Вся поэтика Соломоса — поэтика завтрашнего дня. Она и в нынешней Греции ещё не оценена по достоинству, хотя пробелы постепенно восполняются и мало-помалу вправляются отдельные вывихи восприятия. Справедливость в отношении этого поэта восторжествует только тогда, когда забудутся разглагольствования критиков, превратятся в прах монографии филологов, миф всё перетасует и всё расставит по местам — и наречёт его праправнуком Эмпедокла, внуком Вергилия, которому Луноодетая Жена диктовала порой отрывки божественных строф на невозможном и небывалом греческом языке с италийским акцентом. И, безусловно, это будущее лежит за пределами исторического времени — возможно, за пределами времени вообще: недаром герои Соломоса с такой вдохновенной радостью ждут Судного дня — ждут в нём не казни, а освобождения, и не конца, а начала своего бытия.
Взыграй, Труба! И, саван свой, отбросивши, пойду я
на путь-дорогу, и теням воскреснувшим вскричу я:
— Вы не видали ли красы, сияющей в Долине?

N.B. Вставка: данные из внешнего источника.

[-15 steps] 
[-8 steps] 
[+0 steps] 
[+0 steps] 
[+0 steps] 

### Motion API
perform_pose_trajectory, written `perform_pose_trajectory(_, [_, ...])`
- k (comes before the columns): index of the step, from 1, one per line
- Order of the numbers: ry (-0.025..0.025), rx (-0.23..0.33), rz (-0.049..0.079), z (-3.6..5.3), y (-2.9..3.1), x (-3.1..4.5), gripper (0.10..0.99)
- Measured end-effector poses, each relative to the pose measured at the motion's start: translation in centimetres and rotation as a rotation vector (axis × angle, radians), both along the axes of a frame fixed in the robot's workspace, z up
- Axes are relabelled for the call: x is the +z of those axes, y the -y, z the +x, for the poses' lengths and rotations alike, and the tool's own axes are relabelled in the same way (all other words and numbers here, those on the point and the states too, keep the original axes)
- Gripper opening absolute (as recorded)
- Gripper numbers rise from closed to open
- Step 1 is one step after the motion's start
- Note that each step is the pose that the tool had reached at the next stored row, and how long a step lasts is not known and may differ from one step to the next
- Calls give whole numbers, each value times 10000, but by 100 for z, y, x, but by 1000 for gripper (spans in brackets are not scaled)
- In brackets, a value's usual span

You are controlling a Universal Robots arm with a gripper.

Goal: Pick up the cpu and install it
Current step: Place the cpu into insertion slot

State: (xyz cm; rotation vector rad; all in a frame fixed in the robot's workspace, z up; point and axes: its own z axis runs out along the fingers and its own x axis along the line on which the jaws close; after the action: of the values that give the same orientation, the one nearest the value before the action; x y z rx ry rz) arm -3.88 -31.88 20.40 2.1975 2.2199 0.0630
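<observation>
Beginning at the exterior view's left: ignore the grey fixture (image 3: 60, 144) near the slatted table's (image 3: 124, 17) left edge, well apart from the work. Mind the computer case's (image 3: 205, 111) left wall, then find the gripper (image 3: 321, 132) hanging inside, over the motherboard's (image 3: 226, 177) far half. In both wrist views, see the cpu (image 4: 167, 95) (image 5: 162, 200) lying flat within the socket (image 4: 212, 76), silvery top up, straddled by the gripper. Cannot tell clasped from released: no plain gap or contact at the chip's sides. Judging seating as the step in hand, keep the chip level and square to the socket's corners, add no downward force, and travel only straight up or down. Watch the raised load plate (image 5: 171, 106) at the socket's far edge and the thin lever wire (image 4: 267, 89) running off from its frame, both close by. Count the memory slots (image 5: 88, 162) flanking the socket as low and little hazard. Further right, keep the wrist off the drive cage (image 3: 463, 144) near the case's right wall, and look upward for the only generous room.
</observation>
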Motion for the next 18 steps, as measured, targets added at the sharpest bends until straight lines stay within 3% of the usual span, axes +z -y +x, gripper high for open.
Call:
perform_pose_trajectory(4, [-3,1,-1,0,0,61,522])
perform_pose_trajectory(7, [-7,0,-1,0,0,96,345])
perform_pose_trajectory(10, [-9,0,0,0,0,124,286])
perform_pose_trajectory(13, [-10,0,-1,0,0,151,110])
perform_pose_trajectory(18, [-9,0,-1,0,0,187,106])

Ответьте мне! И Бог воздаст по вашей благостыни.
Мы же остаёмся во времени историческом: в конце первой четверти XXI века. Кому и зачем может пригодиться сейчас Соломос — я не знаю. Он может дать «патриотический» материал для разнообразных националистов — и тем самым всё, на чём строится его поэтика, будет оскорблено и осквернено. Он может послужить лабораторным животным филологу — но подобные изыскания вообще не имеют ни малейшей связи с поэзией. Модернисту и постмодернисту он бесполезен, — из него не сделать даже основы для инсталляции, и иронизировать над ним — занятие бесплодное: с тем же успехом можно иронизировать над ручьём в лесу. В пустынном (πανέρμο) лесу.
В запоздалом, но полном сознании этой бесполезности — и всего того, безграничного, что за ней скрывается — я его в руки современной России и передал.